All pictures are to be dropped, and the remaining data set down exactly.

*** PROVIDED DATA ***

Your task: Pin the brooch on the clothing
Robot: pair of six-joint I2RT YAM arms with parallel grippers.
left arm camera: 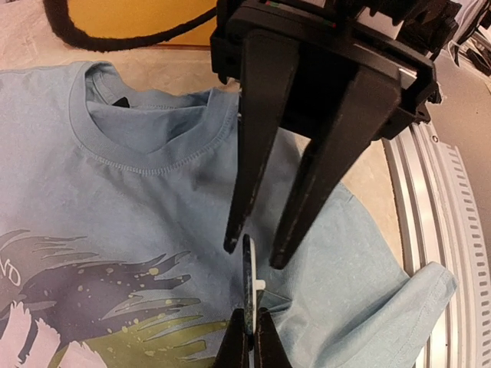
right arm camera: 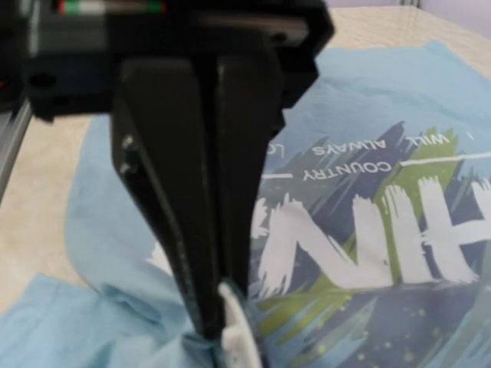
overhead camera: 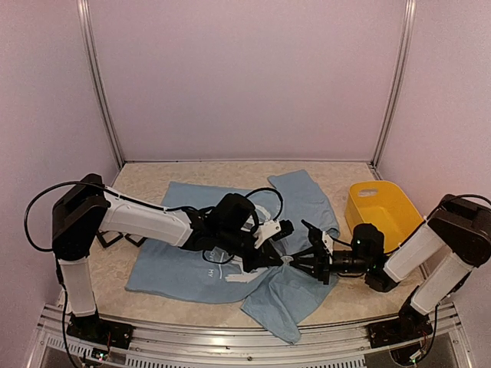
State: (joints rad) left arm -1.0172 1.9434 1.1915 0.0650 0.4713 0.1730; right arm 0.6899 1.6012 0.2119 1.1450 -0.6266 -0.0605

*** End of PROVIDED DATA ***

◆ EXPECTED ANSWER ◆
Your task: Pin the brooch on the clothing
Robot: pair of six-joint I2RT YAM arms with parallel grippers.
left arm camera: 
right arm camera: 
overhead camera: 
State: (joints rad) left arm -1.0172 1.9434 1.1915 0.0650 0.4713 0.1730; right arm 0.6899 1.6012 0.2119 1.1450 -0.6266 -0.0605

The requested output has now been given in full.